→ PROBLEM:
Would you repeat the listing below exactly, with no pictures in it?

======== MATERIAL PROVIDED ========

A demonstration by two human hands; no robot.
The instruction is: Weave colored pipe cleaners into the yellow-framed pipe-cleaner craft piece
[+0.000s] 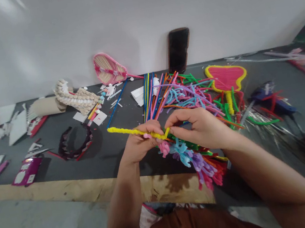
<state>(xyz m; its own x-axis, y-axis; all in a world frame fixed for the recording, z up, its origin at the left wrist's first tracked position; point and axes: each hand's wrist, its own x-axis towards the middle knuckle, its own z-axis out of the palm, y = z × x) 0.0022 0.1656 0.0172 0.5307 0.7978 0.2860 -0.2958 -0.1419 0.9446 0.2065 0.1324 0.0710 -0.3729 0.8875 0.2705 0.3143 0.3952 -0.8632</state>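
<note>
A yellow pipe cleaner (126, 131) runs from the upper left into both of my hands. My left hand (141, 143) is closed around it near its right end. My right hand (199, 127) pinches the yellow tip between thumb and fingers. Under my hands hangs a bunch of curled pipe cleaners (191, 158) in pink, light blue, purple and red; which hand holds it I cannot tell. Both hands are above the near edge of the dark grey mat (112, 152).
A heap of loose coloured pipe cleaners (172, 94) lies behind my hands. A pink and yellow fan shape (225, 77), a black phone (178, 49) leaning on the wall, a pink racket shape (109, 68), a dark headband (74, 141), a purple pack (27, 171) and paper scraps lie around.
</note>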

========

→ TASK RESULT:
A demonstration by two human hands; no robot.
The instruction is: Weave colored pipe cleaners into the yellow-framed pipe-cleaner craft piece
[+0.000s] 
<state>(xyz m; its own x-axis, y-axis; all in a world frame fixed for the recording, z up, its origin at the left wrist's first tracked position; point and axes: each hand's wrist, its own x-axis towards the middle knuckle, its own z-axis out of the palm, y = z × x) 0.0022 0.1656 0.0172 0.5307 0.7978 0.2860 -0.2958 -0.1419 0.9446 0.2065 0.1324 0.0710 -0.3729 0.8875 0.2705 0.3143 0.3952 -0.8632</state>
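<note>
A yellow pipe cleaner (126, 131) runs from the upper left into both of my hands. My left hand (141, 143) is closed around it near its right end. My right hand (199, 127) pinches the yellow tip between thumb and fingers. Under my hands hangs a bunch of curled pipe cleaners (191, 158) in pink, light blue, purple and red; which hand holds it I cannot tell. Both hands are above the near edge of the dark grey mat (112, 152).
A heap of loose coloured pipe cleaners (172, 94) lies behind my hands. A pink and yellow fan shape (225, 77), a black phone (178, 49) leaning on the wall, a pink racket shape (109, 68), a dark headband (74, 141), a purple pack (27, 171) and paper scraps lie around.
</note>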

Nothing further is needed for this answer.